▶ [Work request]: Retype each line below precisely and omit all images.
Supplied information START
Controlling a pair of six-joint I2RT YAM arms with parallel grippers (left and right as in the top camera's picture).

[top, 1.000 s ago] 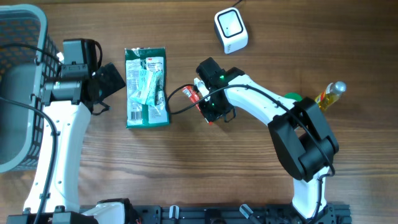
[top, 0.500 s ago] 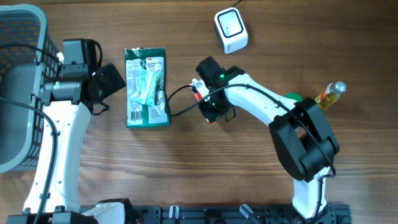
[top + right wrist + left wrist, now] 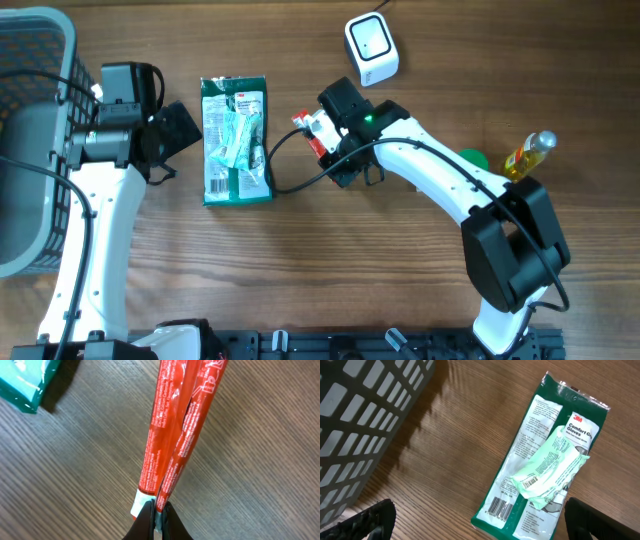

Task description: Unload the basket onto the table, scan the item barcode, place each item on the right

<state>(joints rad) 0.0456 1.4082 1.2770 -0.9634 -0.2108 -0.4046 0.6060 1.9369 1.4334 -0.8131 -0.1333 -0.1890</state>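
Right pincer [image 3: 320, 135] now clamped tight on thin red plastic packet [image 3: 175, 435], shifted closer to white cube scanner [image 3: 371, 48] than a second ago, near its lower left. Left pincer [image 3: 178, 132] unchanged, wide, far left of scanner.

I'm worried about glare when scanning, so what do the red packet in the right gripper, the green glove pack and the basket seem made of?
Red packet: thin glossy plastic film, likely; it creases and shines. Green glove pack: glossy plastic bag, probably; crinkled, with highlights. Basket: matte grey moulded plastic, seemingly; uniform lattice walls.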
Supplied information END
▶ [Answer section]:
Controlling a pair of six-joint I2RT YAM arms with parallel grippers (left and right as in the top camera's picture).

[top, 1.000 s ago] 
[top, 0.500 s ago] 
[top + right wrist + left wrist, now] 

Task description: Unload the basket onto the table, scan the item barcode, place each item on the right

<state>(joints rad) 0.0456 1.4082 1.2770 -0.9634 -0.2108 -0.4046 0.6060 1.9369 1.4334 -0.8131 -0.1333 -0.1890</state>
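Right pincer [image 3: 320, 135] now clamped tight on thin red plastic packet [image 3: 175, 435], shifted closer to white cube scanner [image 3: 371, 48] than a second ago, near its lower left. Left pincer [image 3: 178, 132] unchanged, wide, far left of scanner.

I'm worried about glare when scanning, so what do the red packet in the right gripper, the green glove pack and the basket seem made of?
Red packet: thin glossy plastic film, likely; it creases and shines. Green glove pack: glossy plastic bag, probably; crinkled, with highlights. Basket: matte grey moulded plastic, seemingly; uniform lattice walls.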

No more output is needed here.